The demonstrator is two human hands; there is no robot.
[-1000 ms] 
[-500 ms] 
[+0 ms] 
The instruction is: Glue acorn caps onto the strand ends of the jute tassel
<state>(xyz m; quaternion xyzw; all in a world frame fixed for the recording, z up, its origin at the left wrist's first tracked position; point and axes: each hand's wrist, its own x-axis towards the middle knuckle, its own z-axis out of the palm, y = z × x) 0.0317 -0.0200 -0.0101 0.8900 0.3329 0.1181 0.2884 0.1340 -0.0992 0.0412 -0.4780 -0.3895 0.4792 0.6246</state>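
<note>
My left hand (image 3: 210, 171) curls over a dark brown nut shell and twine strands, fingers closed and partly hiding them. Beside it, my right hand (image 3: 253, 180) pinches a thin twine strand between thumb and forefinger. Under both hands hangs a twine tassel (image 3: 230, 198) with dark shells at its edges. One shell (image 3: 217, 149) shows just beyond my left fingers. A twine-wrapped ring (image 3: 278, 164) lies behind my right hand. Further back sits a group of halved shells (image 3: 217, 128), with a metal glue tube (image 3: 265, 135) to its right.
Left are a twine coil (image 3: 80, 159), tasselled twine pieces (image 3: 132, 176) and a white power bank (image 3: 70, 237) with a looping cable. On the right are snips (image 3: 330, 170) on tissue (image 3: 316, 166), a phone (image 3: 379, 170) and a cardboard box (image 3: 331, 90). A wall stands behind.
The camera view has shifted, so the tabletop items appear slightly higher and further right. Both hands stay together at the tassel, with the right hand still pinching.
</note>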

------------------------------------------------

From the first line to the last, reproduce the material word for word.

The demonstrator is two human hands; there is no robot.
[-1000 ms] 
[-500 ms] 
[+0 ms] 
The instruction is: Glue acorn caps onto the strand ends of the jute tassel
<state>(xyz m; quaternion xyzw; all in a world frame fixed for the recording, z up, its origin at the left wrist's first tracked position; point and axes: each hand's wrist, its own x-axis towards the middle knuckle, its own z-axis out of the palm, y = z × x) 0.0317 -0.0200 -0.0101 0.8900 0.3329 0.1181 0.2884 0.1340 -0.0992 0.0412 -0.4780 -0.3895 0.4792 0.6246</state>
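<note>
My left hand (image 3: 210, 171) curls over a dark brown nut shell and twine strands, fingers closed and partly hiding them. Beside it, my right hand (image 3: 253, 180) pinches a thin twine strand between thumb and forefinger. Under both hands hangs a twine tassel (image 3: 230, 198) with dark shells at its edges. One shell (image 3: 217, 149) shows just beyond my left fingers. A twine-wrapped ring (image 3: 278, 164) lies behind my right hand. Further back sits a group of halved shells (image 3: 217, 128), with a metal glue tube (image 3: 265, 135) to its right.
Left are a twine coil (image 3: 80, 159), tasselled twine pieces (image 3: 132, 176) and a white power bank (image 3: 70, 237) with a looping cable. On the right are snips (image 3: 330, 170) on tissue (image 3: 316, 166), a phone (image 3: 379, 170) and a cardboard box (image 3: 331, 90). A wall stands behind.
The camera view has shifted, so the tabletop items appear slightly higher and further right. Both hands stay together at the tassel, with the right hand still pinching.
</note>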

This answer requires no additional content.